● **What is required**:
Copy every record that follows, word for word.

● **Data section**:
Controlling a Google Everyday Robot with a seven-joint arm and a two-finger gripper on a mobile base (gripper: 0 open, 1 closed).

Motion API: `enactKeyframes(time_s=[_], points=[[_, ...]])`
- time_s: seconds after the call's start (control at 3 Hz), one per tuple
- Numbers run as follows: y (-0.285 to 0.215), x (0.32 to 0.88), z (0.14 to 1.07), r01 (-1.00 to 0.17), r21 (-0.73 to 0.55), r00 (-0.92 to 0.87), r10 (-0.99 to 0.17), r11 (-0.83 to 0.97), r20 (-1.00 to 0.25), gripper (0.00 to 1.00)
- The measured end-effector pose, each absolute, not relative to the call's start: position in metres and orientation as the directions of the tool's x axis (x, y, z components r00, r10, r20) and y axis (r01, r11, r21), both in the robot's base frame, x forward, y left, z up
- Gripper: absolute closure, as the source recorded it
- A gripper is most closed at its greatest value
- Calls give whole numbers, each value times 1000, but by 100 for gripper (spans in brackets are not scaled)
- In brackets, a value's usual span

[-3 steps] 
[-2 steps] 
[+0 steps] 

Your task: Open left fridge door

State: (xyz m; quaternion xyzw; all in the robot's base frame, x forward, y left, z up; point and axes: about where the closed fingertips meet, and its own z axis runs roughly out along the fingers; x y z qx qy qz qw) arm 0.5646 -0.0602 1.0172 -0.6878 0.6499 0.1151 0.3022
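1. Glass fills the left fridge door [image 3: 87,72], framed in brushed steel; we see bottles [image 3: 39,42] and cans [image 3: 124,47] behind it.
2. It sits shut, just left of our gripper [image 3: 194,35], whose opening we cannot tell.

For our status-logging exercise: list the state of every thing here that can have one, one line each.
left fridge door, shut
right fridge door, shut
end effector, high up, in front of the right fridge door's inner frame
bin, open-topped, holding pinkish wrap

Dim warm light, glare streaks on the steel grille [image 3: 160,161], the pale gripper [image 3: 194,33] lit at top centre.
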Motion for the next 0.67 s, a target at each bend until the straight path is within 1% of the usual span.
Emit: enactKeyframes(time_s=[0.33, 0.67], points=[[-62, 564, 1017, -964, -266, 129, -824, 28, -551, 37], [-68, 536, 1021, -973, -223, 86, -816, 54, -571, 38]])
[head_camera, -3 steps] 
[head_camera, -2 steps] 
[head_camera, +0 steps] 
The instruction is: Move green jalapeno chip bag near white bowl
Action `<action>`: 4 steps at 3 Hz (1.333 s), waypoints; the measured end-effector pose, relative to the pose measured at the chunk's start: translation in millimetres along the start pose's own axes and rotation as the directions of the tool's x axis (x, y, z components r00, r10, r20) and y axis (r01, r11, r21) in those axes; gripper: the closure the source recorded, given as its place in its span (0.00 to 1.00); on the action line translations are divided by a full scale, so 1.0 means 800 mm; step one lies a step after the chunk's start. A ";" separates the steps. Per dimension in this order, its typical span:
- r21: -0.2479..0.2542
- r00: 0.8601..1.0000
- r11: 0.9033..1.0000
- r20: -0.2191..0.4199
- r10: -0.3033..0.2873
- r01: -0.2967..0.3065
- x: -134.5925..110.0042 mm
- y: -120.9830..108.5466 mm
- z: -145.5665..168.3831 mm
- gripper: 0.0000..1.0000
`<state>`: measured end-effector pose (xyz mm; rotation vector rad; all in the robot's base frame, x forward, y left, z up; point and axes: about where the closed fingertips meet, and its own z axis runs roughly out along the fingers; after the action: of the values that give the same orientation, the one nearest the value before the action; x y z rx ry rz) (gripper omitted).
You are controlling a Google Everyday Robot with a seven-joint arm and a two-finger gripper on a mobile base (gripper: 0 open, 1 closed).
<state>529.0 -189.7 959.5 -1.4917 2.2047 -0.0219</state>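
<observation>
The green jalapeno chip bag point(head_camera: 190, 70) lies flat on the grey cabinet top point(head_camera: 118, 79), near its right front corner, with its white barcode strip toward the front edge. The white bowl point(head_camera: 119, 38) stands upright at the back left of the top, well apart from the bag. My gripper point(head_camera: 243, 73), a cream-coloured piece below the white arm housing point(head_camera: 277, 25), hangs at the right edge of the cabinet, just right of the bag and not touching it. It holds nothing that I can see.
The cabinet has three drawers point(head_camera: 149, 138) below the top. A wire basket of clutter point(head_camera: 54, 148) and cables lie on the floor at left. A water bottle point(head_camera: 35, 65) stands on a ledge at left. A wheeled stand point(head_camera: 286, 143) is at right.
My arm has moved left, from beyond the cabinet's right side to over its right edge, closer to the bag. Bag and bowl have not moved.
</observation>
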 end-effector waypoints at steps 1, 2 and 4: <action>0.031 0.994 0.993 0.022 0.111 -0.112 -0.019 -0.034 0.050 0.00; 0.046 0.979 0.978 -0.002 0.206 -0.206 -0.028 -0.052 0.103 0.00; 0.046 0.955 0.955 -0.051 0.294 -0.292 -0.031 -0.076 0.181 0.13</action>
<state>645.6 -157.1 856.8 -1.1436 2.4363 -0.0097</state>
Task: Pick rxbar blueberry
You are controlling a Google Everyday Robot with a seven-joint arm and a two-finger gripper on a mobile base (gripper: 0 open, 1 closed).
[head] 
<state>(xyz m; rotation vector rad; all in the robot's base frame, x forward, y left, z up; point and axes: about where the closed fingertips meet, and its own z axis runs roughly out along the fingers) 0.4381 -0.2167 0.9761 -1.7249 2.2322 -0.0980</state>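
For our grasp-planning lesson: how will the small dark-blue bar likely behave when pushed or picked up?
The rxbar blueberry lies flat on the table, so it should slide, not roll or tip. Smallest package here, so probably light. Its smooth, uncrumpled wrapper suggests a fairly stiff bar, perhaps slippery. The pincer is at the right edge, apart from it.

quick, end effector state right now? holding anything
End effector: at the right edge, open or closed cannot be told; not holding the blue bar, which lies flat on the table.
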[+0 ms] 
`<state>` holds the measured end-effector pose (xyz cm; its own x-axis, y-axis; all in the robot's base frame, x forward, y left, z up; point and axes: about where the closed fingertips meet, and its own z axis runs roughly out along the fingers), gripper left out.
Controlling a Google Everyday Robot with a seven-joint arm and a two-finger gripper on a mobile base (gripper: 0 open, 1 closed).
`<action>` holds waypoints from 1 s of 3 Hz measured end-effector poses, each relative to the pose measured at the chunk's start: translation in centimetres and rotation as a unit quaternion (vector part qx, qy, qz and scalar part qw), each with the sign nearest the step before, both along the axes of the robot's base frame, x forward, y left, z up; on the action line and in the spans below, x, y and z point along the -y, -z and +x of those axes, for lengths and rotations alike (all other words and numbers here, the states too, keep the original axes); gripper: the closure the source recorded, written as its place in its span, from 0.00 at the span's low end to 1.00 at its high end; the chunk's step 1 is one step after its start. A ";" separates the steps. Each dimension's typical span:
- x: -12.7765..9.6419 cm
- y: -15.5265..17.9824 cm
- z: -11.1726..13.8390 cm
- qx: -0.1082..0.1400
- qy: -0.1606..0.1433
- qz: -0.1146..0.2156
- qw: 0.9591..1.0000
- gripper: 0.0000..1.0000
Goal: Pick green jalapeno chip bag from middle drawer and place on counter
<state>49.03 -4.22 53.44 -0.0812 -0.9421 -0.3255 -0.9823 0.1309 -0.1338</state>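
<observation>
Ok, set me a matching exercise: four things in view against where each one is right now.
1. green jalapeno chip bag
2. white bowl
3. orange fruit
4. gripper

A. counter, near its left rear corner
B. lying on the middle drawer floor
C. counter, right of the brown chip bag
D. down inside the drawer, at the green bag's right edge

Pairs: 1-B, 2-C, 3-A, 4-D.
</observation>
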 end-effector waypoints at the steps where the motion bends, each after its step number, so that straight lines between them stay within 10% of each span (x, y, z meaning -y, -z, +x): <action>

● **Output below**:
Controlling a Google Everyday Robot with a seven-joint arm and a two-finger gripper on a mobile base (gripper: 0 open, 1 closed).

Motion API: `enactKeyframes(time_s=[_], points=[[_, ...]])`
- time_s: seconds after the call's start (control at 3 Hz), one per tuple
- Numbers run as follows: y (-0.285 to 0.215), x (0.32 to 0.88), z (0.14 to 1.07), r01 (-1.00 to 0.17), r21 (-0.73 to 0.55), r00 (-0.92 to 0.87), r10 (-0.99 to 0.17), r11 (-0.83 to 0.97), r20 (-1.00 to 0.25), gripper (0.00 to 1.00)
- The measured end-effector pose, each absolute, not relative to the call's start: position in metres and orientation as the directions of the tool's x axis (x, y, z components r00, r10, r20) and y axis (r01, r11, r21), both in the robot's base frame, x forward, y left, z up
- Gripper: absolute closure, as the source recorded it
- A gripper is most closed at its greatest value
- Calls give whole numbers, each value times 1000, but by 100 for gripper (spans in brackets are not scaled)
- In brackets, a value's usual span

[-3 steps] 
[-2 steps] 
[+0 steps] 

Your task: Open left fridge door

State: (xyz m; quaternion xyzw; all in the robot's base frame, x forward, y left, z up; point and axes: about where the closed fingertips meet, and its own z axis runs roughly out along the fingers; x y z qx qy qz qw) arm 0.5646 -0.0602 1.0172 -0.6878 0.6499 0.1151 0.3022
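1. Glass fills the left fridge door [image 3: 87,72], framed in brushed steel; we see bottles [image 3: 39,42] and cans [image 3: 124,47] behind it.
2. It sits shut, just left of our gripper [image 3: 194,35], whose opening we cannot tell.

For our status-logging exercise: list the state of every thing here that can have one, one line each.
left fridge door, shut
right fridge door, shut
end effector, high up, in front of the right fridge door's inner frame
bin, open-topped, holding pinkish wrap

Dim warm light, glare streaks on the steel grille [image 3: 160,161], the pale gripper [image 3: 194,33] lit at top centre.
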Motion for the next 0.67 s, a target at each bend until the straight path is within 1% of the usual span.
Emit: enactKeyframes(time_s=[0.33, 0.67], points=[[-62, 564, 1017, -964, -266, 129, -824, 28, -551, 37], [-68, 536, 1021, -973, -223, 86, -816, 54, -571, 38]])
[head_camera, -3 steps] 
[head_camera, -2 steps] 
[head_camera, +0 steps] 
The instruction is: Move green jalapeno chip bag near white bowl
Action `<action>`: 4 steps at 3 Hz (1.333 s), waypoints; the measured end-effector pose, relative to the pose measured at the chunk's start: translation in millimetres along the start pose's own axes and rotation as the directions of the tool's x axis (x, y, z components r00, r10, r20) and y axis (r01, r11, r21) in those axes; gripper: the closure the source recorded, given as its place in its span (0.00 to 1.00); on the action line translations are divided by a full scale, so 1.0 means 800 mm; step one lies a step after the chunk's start. A ";" separates the steps. Per dimension in this order, its typical span:
- r21: -0.2479..0.2542
- r00: 0.8601..1.0000
- r11: 0.9033..1.0000
- r20: -0.2191..0.4199
- r10: -0.3033..0.2873
- r01: -0.2967..0.3065
- x: -134.5925..110.0042 mm
- y: -120.9830..108.5466 mm
- z: -145.5665..168.3831 mm
- gripper: 0.0000..1.0000
`<state>`: measured end-effector pose (xyz mm; rotation vector rad; all in the robot's base frame, x forward, y left, z up; point and axes: about where the closed fingertips meet, and its own z axis runs roughly out along the fingers; after the action: of the values that give the same orientation, the one nearest the value before the action; x y z rx ry rz) (gripper omitted).
You are controlling a Google Everyday Robot with a seven-joint arm and a two-finger gripper on a mobile base (gripper: 0 open, 1 closed).
<state>529.0 -189.7 959.5 -1.4917 2.2047 -0.0219</state>
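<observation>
The green jalapeno chip bag point(head_camera: 190, 70) lies flat on the grey cabinet top point(head_camera: 118, 79), near its right front corner, with its white barcode strip toward the front edge. The white bowl point(head_camera: 119, 38) stands upright at the back left of the top, well apart from the bag. My gripper point(head_camera: 243, 73), a cream-coloured piece below the white arm housing point(head_camera: 277, 25), hangs at the right edge of the cabinet, just right of the bag and not touching it. It holds nothing that I can see.
The cabinet has three drawers point(head_camera: 149, 138) below the top. A wire basket of clutter point(head_camera: 54, 148) and cables lie on the floor at left. A water bottle point(head_camera: 35, 65) stands on a ledge at left. A wheeled stand point(head_camera: 286, 143) is at right.
My arm has moved left, from beyond the cabinet's right side to over its right edge, closer to the bag. Bag and bowl have not moved.
</observation>
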 end-effector waypoints at steps 1, 2 and 4: <action>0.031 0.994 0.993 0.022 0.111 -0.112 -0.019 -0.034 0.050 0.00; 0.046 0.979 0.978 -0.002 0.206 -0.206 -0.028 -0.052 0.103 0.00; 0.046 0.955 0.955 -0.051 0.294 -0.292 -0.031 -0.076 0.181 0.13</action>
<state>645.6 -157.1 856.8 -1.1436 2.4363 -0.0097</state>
Task: Pick rxbar blueberry
You are controlling a Google Everyday Robot with a seven-joint arm and a two-finger gripper on a mobile base (gripper: 0 open, 1 closed).
[head] 
<state>(xyz m; rotation vector rad; all in the robot's base frame, x forward, y left, z up; point and axes: about where the closed fingertips meet, and its own z axis runs roughly out along the fingers) 0.4381 -0.2167 0.9761 -1.7249 2.2322 -0.0980</state>
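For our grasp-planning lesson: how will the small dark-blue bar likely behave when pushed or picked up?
The rxbar blueberry lies flat on the table, so it should slide, not roll or tip. Smallest package here, so probably light. Its smooth, uncrumpled wrapper suggests a fairly stiff bar, perhaps slippery. The pincer is at the right edge, apart from it.

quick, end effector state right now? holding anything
End effector: at the right edge, open or closed cannot be told; not holding the blue bar, which lies flat on the table.
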[+0 ms] 
`<state>` holds the measured end-effector pose (xyz cm; its own x-axis, y-axis; all in the robot's base frame, x forward, y left, z up; point and axes: about where the closed fingertips meet, and its own z axis runs roughly out along the fingers), gripper left out.
Controlling a Google Everyday Robot with a seven-joint arm and a two-finger gripper on a mobile base (gripper: 0 open, 1 closed).
`<action>` holds waypoints from 1 s of 3 Hz measured end-effector poses, each relative to the pose measured at the chunk's start: translation in centimetres and rotation as a unit quaternion (vector part qx, qy, qz and scalar part qw), each with the sign nearest the step before, both along the axes of the robot's base frame, x forward, y left, z up; on the action line and in the spans below, x, y and z point along the -y, -z and +x of those axes, for lengths and rotations alike (all other words and numbers here, the states too, keep the original axes); gripper: the closure the source recorded, written as its place in its span, from 0.00 at the span's low end to 1.00 at its high end; the chunk's step 1 is one step after its start. A ";" separates the steps. Each dimension's typical span:
- x: -12.7765..9.6419 cm
- y: -15.5265..17.9824 cm
- z: -11.1726..13.8390 cm
- qx: -0.1082..0.1400
- qy: -0.1606..0.1433
- qz: -0.1146..0.2156
- qw: 0.9591..1.0000
- gripper: 0.0000..1.0000
Goal: Pick green jalapeno chip bag from middle drawer and place on counter
<state>49.03 -4.22 53.44 -0.0812 -0.9421 -0.3255 -0.9823 0.1309 -0.1338</state>
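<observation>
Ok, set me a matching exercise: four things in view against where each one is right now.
1. green jalapeno chip bag
2. white bowl
3. orange fruit
4. gripper

A. counter, near its left rear corner
B. lying on the middle drawer floor
C. counter, right of the brown chip bag
D. down inside the drawer, at the green bag's right edge

Pairs: 1-B, 2-C, 3-A, 4-D.
</observation>
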 end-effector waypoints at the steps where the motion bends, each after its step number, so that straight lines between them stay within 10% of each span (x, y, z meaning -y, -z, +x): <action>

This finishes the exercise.